» EXERCISE AIM: No pictures should appear. The lines from the beginning of the listing through the one holding "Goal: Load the" must be reproduced exactly, and nothing more.

DATA SEGMENT START

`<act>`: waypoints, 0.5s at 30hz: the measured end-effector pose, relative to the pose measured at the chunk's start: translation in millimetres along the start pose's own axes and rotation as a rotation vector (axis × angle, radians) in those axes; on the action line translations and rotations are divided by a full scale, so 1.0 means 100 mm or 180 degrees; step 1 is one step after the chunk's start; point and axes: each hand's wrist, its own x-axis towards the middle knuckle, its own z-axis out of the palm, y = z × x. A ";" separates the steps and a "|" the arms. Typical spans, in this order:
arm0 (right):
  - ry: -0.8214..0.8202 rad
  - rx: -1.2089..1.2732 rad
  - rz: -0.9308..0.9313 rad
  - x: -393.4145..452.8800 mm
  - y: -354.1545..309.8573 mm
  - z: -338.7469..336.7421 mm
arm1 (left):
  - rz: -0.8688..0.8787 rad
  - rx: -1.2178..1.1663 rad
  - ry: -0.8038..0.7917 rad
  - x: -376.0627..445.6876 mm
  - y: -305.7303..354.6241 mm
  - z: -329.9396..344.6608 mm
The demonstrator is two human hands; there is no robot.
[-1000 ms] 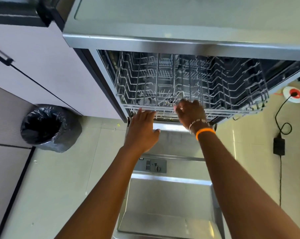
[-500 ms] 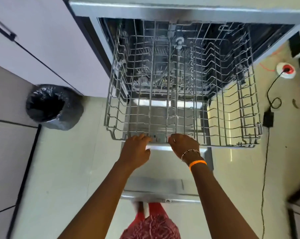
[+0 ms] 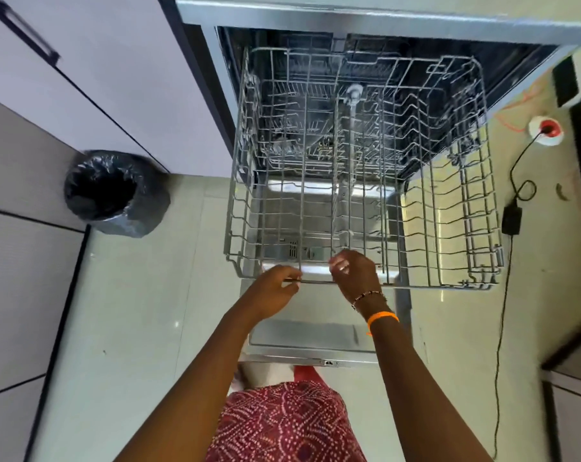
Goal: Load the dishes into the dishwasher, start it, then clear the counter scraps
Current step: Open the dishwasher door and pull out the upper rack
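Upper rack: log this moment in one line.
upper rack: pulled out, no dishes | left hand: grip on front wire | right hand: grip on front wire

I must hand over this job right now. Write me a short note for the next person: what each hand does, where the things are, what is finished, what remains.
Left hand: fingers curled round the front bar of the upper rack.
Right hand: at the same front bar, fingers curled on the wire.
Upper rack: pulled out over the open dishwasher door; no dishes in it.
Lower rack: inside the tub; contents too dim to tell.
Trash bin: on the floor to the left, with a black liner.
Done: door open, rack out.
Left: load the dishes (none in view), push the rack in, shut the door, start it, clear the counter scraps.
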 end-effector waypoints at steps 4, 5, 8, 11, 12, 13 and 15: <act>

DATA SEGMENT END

» WRITTEN RESPONSE:
`<act>`: waypoints, 0.5s at 30hz: the measured end-effector pose, relative to the pose measured at the chunk's start: translation in millimetres along the start pose's own axes and rotation as a rotation vector (axis × angle, radians) in those axes; on the action line translations and rotations are divided by a full scale, so 1.0 means 100 mm or 180 degrees; step 1 is one step after the chunk's start; point and axes: each hand's wrist, its own x-axis towards the middle knuckle, its own z-axis out of the palm, y = z × x. A ";" separates the steps and a "|" the arms. Typical spans, in this order:
arm0 (right):
  - ry: -0.8214..0.8202 rad
  - rx: -1.2089..1.2732 rad
  - rz: -0.9308..0.9313 rad
  - x: -393.4145..452.8800 mm
  - y: -354.1545..309.8573 mm
  - z: -338.7469..336.7421 mm
arm1 (left):
  - rz: -0.8688..0.8787 rad
  - rx: -1.2178..1.1663 rad
  - ry: -0.8038..0.7917 rad
  - x: -376.0627..445.6876 mm
  - y: -305.7303..354.6241 mm
  - z: -329.9396..344.6608 mm
The demonstrator is two human hands; there is no robot.
[-1000 ms] 
[-500 ms] 
[+0 ms] 
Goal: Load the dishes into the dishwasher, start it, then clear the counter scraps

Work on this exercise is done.